130 - A Ten-State Australia

715px-australia_1838.jpg

The Commonwealth of Australia was formed in 1901. Its constitution provides for the creation of new states, also by subdividing extisting ones. Several proposals have been made to alter Australia’s composition, yet no change has been made since the act of Federation in 1901: Australia still consists of 6 states and two mainland territories (Northern and Capital).

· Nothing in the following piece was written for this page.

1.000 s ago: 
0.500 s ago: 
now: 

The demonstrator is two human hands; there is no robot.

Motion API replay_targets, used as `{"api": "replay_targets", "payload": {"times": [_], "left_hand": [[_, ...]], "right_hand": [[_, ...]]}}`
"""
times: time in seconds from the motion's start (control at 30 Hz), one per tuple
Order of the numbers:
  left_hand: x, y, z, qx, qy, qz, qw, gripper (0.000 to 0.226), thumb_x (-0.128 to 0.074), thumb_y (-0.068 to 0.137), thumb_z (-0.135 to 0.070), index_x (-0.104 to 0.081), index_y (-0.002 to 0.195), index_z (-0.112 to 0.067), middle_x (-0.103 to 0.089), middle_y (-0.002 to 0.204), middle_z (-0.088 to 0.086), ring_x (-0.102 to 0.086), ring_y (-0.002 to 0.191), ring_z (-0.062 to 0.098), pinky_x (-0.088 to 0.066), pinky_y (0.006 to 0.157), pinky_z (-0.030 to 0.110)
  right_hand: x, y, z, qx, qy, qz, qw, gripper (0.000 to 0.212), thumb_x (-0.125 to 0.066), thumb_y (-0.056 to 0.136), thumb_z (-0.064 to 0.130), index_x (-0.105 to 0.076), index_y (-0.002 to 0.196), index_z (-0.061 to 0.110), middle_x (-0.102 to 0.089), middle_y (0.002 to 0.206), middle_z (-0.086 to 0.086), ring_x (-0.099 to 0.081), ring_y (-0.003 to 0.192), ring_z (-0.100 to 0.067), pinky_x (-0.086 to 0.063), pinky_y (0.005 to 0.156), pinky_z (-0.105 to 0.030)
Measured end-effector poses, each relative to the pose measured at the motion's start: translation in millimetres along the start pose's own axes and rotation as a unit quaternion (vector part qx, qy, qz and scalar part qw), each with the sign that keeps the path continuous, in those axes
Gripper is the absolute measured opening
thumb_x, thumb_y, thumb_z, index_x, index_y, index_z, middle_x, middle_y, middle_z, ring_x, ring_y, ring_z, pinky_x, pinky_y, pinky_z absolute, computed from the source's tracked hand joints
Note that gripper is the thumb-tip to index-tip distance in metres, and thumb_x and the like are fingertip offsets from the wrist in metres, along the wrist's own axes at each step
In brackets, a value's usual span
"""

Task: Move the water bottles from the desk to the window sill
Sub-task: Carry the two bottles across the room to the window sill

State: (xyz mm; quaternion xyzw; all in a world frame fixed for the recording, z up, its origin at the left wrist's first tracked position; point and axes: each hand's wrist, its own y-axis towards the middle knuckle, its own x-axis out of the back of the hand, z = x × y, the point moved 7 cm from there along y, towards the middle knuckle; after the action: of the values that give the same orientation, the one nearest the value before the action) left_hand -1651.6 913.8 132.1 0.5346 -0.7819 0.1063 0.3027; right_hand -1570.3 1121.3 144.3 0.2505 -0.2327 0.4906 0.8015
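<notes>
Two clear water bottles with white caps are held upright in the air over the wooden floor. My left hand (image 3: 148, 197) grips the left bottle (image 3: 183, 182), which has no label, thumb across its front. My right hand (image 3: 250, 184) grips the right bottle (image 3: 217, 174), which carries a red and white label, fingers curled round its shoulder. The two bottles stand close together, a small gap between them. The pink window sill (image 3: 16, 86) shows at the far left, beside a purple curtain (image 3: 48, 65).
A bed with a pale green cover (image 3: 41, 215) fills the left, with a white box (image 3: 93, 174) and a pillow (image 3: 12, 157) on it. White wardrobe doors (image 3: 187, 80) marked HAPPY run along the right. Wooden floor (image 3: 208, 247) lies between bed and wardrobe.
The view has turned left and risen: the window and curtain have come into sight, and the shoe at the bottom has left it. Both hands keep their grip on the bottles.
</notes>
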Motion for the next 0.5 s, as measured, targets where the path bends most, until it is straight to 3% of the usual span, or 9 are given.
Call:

This map, dated 1838, shows an earlier proposal for the subdivision of Australia into 10 states. It was published by the Journal of the Royal Geographical Society in London, and accompanied an article entitled Considerations on the Political Geography and Geographical Nomenclature of Australia. In it, the following divisions were proposed:

• Dampieria: North-western Australia
• Victoria: South-western Australia (far from the present-day state in the South-east)
• Tasmania: part of present-day Western Australia and Northern Territory (not the present-day island/state)
• Nuytsland: near the Nullarbor Plain
• Carpentaria: south of the Gulf of Carpentaria
• Torresia: Northern Queensland
• Cooksland: near Brisbane, in New South Wales and Queensland
• Guelphia: present-day Victoria, most of New South Wales, part of Southern Australia
• Van Diemen’s Land: what is now Tasmania

That strange blob of land south of the Victoria/Nuytsland coast? That’s Portugal and Spain, lifted from their spot between the Atlantic and the Mediterranean, twisted around and dropped here, for size comparison purposes.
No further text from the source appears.